Gravidanza I dati relativi all’uso di tezacaftor o ivacaftor in donne in gravidanza non esistono o sono in numero limitato (meno di 300 gravidanze esposte). Gli studi sugli animali non indicano effetti dannosi diretti o indiretti di tossicità riproduttiva (vedere paragrafo 5.3). A scopo precauzionale, è preferibile evitare l’uso della terapia durante la gravidanza. Allattamento Non è noto se tezacaftor, ivacaftor o i loro metaboliti siano escreti nel latte materno. I dati farmacocinetici/tossicologici disponibili in animali hanno mostrato l’escrezione di tezacaftor e di ivacaftor nel latte di femmine di ratto in allattamento (vedere paragrafo 5.3).
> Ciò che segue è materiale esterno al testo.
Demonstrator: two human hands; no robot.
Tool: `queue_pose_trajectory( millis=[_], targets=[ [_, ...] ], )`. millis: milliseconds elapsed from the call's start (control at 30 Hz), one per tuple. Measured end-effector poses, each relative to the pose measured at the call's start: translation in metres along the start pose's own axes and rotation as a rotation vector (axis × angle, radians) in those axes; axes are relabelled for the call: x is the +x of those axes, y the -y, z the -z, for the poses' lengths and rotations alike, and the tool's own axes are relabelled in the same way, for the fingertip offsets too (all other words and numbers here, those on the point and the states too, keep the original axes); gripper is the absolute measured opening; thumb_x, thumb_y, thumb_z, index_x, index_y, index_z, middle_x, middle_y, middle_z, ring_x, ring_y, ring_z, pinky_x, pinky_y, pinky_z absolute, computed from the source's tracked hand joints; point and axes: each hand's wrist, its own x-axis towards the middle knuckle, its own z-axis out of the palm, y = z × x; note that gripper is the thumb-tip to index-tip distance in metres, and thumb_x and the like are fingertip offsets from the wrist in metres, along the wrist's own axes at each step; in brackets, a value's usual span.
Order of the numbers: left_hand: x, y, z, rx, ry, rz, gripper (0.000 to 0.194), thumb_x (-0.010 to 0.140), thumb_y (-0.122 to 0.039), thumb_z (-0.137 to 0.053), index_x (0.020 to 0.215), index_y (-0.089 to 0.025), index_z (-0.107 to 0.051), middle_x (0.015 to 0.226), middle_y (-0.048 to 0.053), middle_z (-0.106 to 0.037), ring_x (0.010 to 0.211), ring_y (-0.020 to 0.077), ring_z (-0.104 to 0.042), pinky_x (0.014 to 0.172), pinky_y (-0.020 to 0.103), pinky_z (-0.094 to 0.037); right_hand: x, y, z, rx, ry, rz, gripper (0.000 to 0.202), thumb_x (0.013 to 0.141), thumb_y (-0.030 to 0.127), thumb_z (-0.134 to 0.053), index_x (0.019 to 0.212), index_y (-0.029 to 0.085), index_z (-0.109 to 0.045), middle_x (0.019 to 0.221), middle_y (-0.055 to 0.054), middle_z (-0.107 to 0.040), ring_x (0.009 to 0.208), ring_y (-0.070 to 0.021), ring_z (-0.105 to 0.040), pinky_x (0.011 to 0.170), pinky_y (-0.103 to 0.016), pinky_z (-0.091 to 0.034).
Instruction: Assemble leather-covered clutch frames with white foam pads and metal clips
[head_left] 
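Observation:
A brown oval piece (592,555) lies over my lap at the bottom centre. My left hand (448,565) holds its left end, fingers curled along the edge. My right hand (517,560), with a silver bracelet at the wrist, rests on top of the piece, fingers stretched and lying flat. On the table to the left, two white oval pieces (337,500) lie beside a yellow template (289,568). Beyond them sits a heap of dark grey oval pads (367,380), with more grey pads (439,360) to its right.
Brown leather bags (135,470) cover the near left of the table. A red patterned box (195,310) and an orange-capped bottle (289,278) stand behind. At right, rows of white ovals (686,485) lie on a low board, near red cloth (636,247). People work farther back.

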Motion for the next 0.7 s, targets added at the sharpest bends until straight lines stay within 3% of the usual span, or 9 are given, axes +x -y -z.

Il rischio per i neonati/lattanti non può essere escluso. Deve essere presa la decisione se interrompere l’allattamento o interrompere la terapia/astenersi dalla terapia tenendo in considerazione il beneficio dell’allattamento per il bambino e il beneficio della terapia per la donna. Fertilità Tezacaftor Non sono disponibili dati riguardo all’effetto di tezacaftor sulla fertilità negli esseri umani. Tezacaftor non ha avuto alcun effetto sugli indici di fertilità e prestazioni riproduttive in maschi e femmine di ratto, a dosi fino a 100 mg/kg/die. Ivacaftor Non sono disponibili dati riguardo all’effetto di ivacaftor sulla fertilità negli esseri umani. Ivacaftor ha avuto un effetto sulla fertilità nel ratto (vedere paragrafo 5.3).

Conservazione

Questo medicinale non richiede alcuna condizione particolare di conservazione.

Composizione

Ogni compressa rivestita con film contiene 100 mg di tezacaftor e 150 mg di ivacaftor. Per l’elenco completo degli eccipienti, vedere paragrafo 6.1.